● **Problem statement**:
Among the lines below, copy exactly those from the one with "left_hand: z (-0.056" through the one with "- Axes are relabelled", counting both ends.

Source material START

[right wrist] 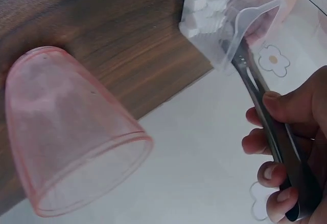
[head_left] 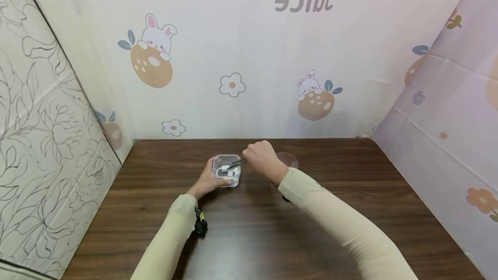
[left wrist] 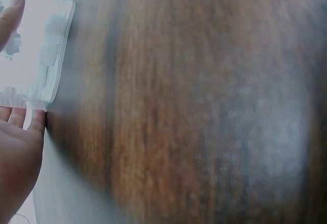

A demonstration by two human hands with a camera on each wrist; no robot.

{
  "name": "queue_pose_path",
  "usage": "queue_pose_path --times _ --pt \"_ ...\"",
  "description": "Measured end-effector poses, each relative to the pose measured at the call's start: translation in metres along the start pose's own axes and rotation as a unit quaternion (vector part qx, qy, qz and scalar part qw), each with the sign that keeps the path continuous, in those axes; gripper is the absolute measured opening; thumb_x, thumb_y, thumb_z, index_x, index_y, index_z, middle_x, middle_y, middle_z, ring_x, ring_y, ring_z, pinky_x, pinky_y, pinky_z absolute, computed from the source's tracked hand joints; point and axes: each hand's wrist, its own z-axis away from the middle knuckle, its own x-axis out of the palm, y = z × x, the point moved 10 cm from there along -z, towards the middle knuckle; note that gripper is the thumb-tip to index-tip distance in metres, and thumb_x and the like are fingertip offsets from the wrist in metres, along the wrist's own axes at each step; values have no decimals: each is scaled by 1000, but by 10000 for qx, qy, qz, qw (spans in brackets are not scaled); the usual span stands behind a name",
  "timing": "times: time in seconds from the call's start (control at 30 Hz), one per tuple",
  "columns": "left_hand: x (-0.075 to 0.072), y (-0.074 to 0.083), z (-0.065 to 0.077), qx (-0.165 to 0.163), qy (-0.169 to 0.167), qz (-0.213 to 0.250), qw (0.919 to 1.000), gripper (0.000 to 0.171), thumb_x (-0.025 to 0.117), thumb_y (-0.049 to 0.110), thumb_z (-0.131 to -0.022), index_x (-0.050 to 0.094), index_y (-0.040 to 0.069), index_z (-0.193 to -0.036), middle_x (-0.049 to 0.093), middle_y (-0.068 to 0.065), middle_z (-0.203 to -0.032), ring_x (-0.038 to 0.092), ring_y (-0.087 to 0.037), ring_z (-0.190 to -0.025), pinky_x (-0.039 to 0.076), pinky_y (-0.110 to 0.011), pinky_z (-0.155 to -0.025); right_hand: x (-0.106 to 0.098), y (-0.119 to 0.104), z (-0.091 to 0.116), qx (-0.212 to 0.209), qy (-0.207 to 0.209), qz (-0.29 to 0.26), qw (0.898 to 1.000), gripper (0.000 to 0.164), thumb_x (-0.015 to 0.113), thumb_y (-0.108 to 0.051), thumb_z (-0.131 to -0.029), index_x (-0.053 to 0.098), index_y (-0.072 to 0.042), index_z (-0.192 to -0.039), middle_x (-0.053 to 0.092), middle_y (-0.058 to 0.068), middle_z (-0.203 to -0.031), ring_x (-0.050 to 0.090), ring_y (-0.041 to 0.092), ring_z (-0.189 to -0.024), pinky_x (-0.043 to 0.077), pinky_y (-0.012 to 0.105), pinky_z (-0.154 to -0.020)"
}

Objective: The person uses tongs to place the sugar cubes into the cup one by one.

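Note:
My left hand grips a small clear plastic box on the table, thumb along its near side and fingers round its left. White cubes lie in the box. In my right hand is a pair of metal tongs, held between thumb and curled fingers. The tongs slant down to the left, with their tips inside the box's mouth; in the right wrist view the box wall partly covers those tips. Only the box's edge and part of my left hand show in the left wrist view.
A see-through pink cup stands on the table to the right of the box, partly behind my right hand in the head view. The brown wooden table meets a patterned cloth wall at its far edge.

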Motion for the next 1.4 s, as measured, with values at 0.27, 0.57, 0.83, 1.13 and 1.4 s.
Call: queue_pose_path --times 0.27,0.57,0.83,1.13,1.4 --pt "-2 -23 -10 -67 187 -144 9997 100 88 8 -65 26 2 -143 41 -21 -137 42 -34 -122 30 -48 -104 1 -15 -12 -89 -205 427 9988 20 67 -11 -81 63 -18 -63 51 -5 -53 27 8 -47 38 25 -42" --pt "-2 -23 -10 -41 161 -162 9997 101 87 8 -65 25 3 -144 42 -21 -136 42 -34 -121 30 -48 -104 3 -19 -17 -63 -239 589 9980 21 66 -11 -82 63 -17 -61 52 -4 -53 29 8 -46 39 26 -42" --pt "-1 -22 -8 -148 119 -260 9995 101 88 10 -66 24 4 -145 40 -20 -139 41 -32 -124 30 -48 -104 3 -19 -14 -142 -127 605 9980 24 65 -10 -81 61 -18 -59 49 -4 -51 28 8 -45 37 26 -41" --pt "-1 -24 -10 -60 135 -278 9995 101 88 10 -66 25 3 -145 40 -20 -140 40 -33 -126 29 -49 -105 2 -12 -7 -99 -95 424 9990 26 62 -6 -79 57 -18 -57 44 -6 -49 26 9 -46 35 26 -40" --pt "-1 -22 -9 -120 163 -366 9991 101 88 10 -66 24 5 -145 40 -20 -140 40 -34 -126 29 -48 -105 -1 -1 4 -51 44 91 9999 34 58 -3 -81 49 -19 -52 39 -5 -48 23 10 -48 23 26 -41"
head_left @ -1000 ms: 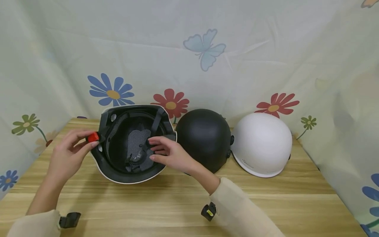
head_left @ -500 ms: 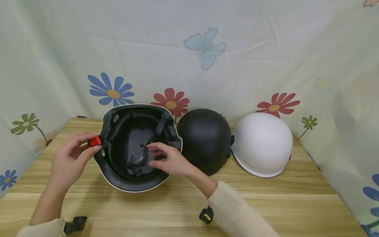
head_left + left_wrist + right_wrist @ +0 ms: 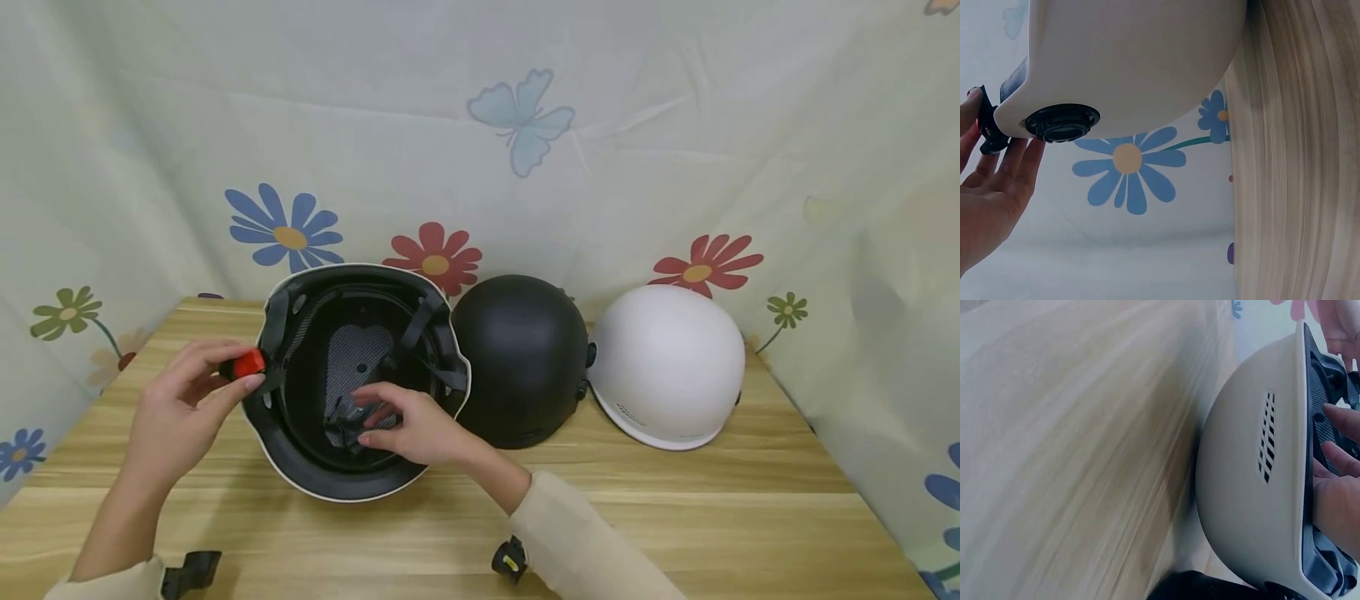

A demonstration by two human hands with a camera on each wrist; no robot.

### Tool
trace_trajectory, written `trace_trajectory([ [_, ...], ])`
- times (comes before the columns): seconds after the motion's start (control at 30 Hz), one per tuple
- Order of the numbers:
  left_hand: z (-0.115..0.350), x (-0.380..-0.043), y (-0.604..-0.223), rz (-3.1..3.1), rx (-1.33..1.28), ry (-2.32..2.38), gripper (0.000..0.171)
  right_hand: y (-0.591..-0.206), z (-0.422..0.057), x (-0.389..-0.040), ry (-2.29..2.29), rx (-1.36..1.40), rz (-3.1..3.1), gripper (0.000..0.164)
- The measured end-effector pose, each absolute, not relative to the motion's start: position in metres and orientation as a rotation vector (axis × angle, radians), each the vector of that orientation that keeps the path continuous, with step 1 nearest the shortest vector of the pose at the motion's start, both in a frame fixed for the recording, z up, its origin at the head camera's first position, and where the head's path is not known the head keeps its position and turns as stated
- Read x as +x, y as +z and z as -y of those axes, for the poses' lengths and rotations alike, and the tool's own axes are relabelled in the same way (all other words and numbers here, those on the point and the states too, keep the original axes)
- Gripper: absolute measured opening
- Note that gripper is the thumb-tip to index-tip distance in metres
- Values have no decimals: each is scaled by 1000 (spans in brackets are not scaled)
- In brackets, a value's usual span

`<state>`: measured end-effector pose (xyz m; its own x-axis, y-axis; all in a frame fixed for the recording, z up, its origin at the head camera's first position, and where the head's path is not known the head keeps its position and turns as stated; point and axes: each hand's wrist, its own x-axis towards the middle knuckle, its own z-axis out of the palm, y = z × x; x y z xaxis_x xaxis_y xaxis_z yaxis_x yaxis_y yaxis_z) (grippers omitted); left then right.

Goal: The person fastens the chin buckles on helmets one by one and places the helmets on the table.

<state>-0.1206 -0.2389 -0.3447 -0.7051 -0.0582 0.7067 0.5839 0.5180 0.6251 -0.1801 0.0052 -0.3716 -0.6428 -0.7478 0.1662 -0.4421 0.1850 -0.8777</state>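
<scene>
An upturned white helmet (image 3: 315,473) lies on the table with its black padded inside facing up. At its left rim, my left hand (image 3: 174,410) pinches a red-and-black strap buckle (image 3: 249,363) between thumb and fingers. The left wrist view has this hand (image 3: 997,187) by the rim, beside a round black fitting (image 3: 1063,122) on the shell. My right hand (image 3: 411,425) reaches over the helmet's opening, thumb and fingers parted and loosely bent above the dark liner. A black strap (image 3: 417,323) runs down inside the right wall, its lower part dark against the lining.
Close to the right of the upturned helmet sits a black helmet (image 3: 521,358), dome up. Beyond it stands another white helmet (image 3: 667,358), also dome up. A flower-printed cloth (image 3: 360,133) rises behind the wooden table (image 3: 675,508).
The upturned helmet has shifted slightly right and toward me. My left hand has moved a little right with the buckle. My right hand has gone left and lower over the liner.
</scene>
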Motion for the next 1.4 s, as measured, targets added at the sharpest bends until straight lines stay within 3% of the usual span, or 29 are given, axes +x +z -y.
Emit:
trace_trajectory([
  [0.83,241,-122,-346,2104,-425,-1194,39,-381,21,-187,-1181,-1196,-2409,42],
  [1.4,242,-121,-346,2156,-368,-1191,35,-383,22,-188,-1155,-1249,-2477,24],
])
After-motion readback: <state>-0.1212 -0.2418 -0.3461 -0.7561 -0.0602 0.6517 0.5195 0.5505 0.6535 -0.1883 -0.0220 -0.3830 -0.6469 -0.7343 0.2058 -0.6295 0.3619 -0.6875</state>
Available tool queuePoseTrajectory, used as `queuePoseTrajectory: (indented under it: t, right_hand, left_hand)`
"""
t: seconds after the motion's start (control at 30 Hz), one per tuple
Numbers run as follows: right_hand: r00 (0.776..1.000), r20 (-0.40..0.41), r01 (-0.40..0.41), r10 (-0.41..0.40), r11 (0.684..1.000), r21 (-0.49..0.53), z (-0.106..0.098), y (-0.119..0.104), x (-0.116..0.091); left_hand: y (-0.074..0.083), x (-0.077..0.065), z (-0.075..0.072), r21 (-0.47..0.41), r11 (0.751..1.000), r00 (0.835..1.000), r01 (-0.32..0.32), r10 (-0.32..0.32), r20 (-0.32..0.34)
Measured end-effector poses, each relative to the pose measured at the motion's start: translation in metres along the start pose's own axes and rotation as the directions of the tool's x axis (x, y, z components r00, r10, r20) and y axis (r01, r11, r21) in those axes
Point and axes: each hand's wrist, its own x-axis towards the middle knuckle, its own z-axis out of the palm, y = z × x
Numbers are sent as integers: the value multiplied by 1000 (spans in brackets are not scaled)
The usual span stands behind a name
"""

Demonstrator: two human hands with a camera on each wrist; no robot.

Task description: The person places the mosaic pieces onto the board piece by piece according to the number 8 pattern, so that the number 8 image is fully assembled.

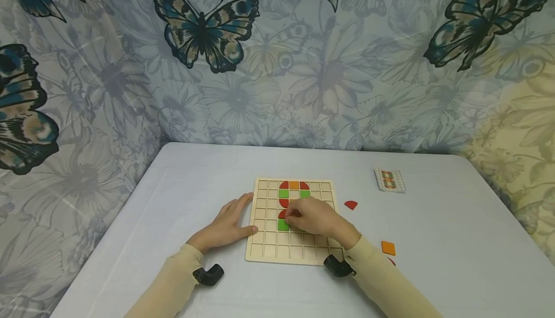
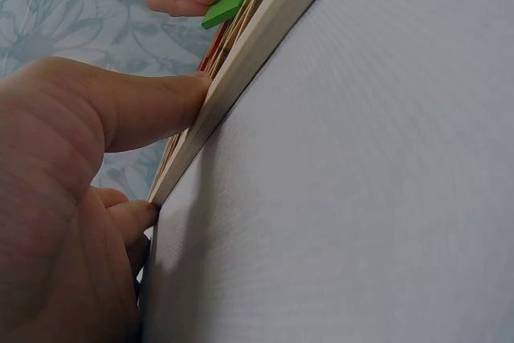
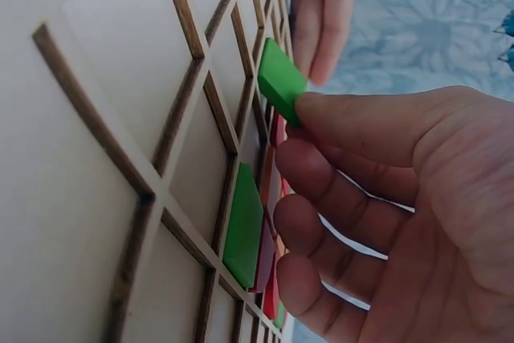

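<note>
A wooden grid board (image 1: 262,250) lies flat on the white table. My left hand (image 1: 227,224) rests along its left edge, thumb and fingers extended and touching the rim. Over the board's middle, my right hand (image 1: 314,217) pinches a green square tile (image 3: 281,82) between thumb and fingers. That tile is tilted, its far edge at a cell in the grid. Another green tile (image 3: 243,230) lies flat in a cell nearby. Toward the far side sit an orange square (image 1: 294,185), green squares (image 1: 284,194) and rounded red pieces (image 1: 284,203). My right hand hides some cells.
Right of the board lie a red quarter-round piece (image 1: 351,205) and an orange square tile (image 1: 388,247). A red piece (image 1: 392,261) is partly hidden by the right sleeve. Farther back is a stack of pattern cards (image 1: 390,180). A butterfly-print cloth (image 1: 269,106) hangs behind the table.
</note>
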Motion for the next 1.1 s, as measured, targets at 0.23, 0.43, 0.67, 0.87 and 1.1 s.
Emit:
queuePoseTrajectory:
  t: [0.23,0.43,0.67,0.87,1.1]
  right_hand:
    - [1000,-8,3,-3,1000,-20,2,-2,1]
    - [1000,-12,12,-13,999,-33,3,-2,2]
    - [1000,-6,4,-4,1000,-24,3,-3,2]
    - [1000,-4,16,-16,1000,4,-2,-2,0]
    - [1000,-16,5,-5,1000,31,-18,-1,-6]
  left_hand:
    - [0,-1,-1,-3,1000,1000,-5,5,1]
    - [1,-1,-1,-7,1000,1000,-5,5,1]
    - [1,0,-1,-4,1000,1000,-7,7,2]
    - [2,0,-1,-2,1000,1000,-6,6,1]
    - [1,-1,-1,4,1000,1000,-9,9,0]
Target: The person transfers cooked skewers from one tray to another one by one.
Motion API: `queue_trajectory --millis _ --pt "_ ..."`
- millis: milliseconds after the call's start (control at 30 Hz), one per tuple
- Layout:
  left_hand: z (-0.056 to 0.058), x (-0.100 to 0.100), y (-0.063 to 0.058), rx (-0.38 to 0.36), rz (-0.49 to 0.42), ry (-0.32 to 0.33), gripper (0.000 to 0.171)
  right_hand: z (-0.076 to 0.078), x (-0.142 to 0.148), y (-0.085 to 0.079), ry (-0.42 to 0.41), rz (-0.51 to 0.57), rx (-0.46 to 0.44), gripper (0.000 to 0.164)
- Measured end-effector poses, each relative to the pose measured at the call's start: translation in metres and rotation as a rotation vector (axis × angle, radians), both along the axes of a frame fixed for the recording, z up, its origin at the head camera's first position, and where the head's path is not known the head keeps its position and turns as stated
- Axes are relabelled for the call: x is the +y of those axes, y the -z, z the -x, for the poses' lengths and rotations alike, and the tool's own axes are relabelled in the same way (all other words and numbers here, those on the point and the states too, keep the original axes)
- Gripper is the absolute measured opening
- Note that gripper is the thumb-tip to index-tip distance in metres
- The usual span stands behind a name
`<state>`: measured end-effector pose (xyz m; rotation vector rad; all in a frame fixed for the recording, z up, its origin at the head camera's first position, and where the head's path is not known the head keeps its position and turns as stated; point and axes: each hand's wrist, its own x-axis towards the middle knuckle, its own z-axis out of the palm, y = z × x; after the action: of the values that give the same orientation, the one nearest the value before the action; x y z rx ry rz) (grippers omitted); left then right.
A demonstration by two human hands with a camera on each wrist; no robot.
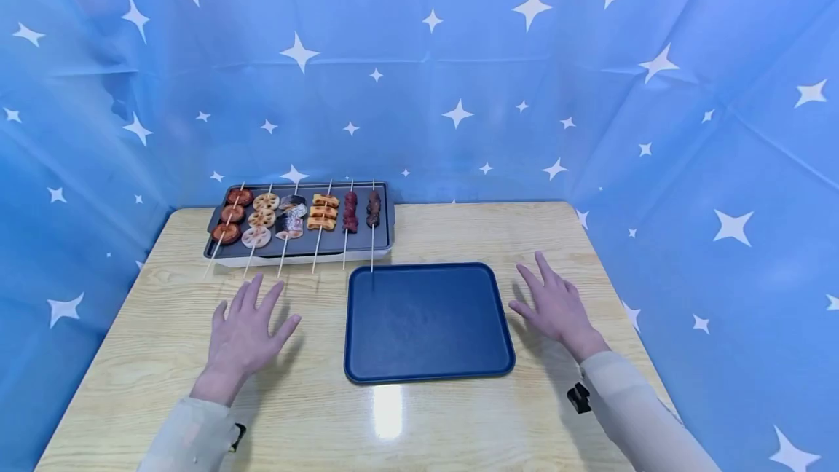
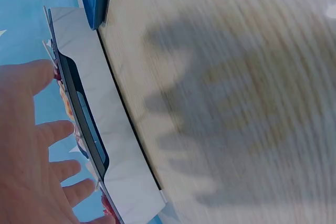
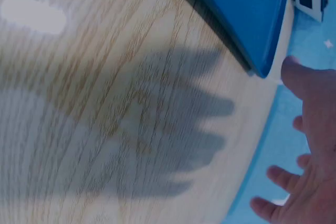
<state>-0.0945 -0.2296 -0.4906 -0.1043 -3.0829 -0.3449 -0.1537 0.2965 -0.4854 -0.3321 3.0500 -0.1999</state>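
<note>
My left hand point(image 1: 245, 333) hovers over the table in front of the grill, fingers spread and holding nothing. My right hand point(image 1: 557, 308) is held above the table just right of the blue tray point(image 1: 429, 323), its fingers also spread around nothing. The tray lies flat with a bare surface. Behind and to the left stands a dark grill plate point(image 1: 301, 242) on a white base. Across it lie several skewers: round brown slices point(image 1: 232, 214), lotus root slices point(image 1: 262, 218), fish pieces point(image 1: 290, 217), yellow grilled pieces point(image 1: 323, 212), red meat point(image 1: 350, 211) and dark meat point(image 1: 373, 208).
The light wooden table point(image 1: 308, 414) carries the grill at its back left and the tray near its middle. Blue curtains point(image 1: 419, 93) with white stars hang close along the back and both sides. Skewer sticks jut past the grill's front edge, one reaching the tray's rim.
</note>
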Motion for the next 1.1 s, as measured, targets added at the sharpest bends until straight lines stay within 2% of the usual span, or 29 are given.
queue_trajectory --millis 300,467,600,800,1100 --pt "-0.004 0.011 0.006 -0.036 -0.011 0.02 0.066 0.006 -0.02 0.011 -0.061 -0.017 0.109 0.055" --pt "-0.007 0.021 0.009 -0.011 -0.03 0.023 0.056 0.009 -0.035 0.018 -0.065 -0.006 0.058 0.046" --pt "-0.009 0.029 0.011 0.013 -0.055 0.024 0.049 0.01 -0.041 0.023 -0.045 0.002 0.004 0.045" --pt "-0.012 0.041 0.015 0.069 -0.12 0.034 0.037 0.011 -0.042 0.029 -0.007 0.004 0.019 0.042" --pt "-0.011 0.047 0.026 0.126 -0.135 0.041 0.026 0.006 -0.049 0.033 -0.012 -0.009 0.04 0.043"
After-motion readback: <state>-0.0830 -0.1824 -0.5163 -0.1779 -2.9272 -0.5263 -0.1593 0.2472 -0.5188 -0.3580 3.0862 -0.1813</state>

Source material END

● **Answer for the task**:
  left_hand: z (-0.056 to 0.058), x (-0.100 to 0.100), y (-0.063 to 0.058), rx (-0.38 to 0.36), rz (-0.49 to 0.42), ry (-0.32 to 0.33), gripper (0.000 to 0.171)
  right_hand: z (-0.076 to 0.078), x (-0.142 to 0.148), y (-0.085 to 0.079), ry (-0.42 to 0.41), rz (-0.51 to 0.57), rx (-0.46 to 0.44), gripper (0.000 to 0.164)
- Measured end-effector poses, each relative to the pose measured at the call's start: translation in metres and rotation as a rotation vector (axis × angle, radians), both along the axes of a frame fixed for the recording, z up, its origin at the head camera's first position, and where the head's path is not known the head keeps its position and turns as stated
- Axes are relabelled for the call: x is the +y of those axes, y the -z, z the -x, for the poses' lengths and rotations alike, and the tool's own axes are relabelled in the same way (all other words and numbers here, those on the point and the states too, keep the original axes)

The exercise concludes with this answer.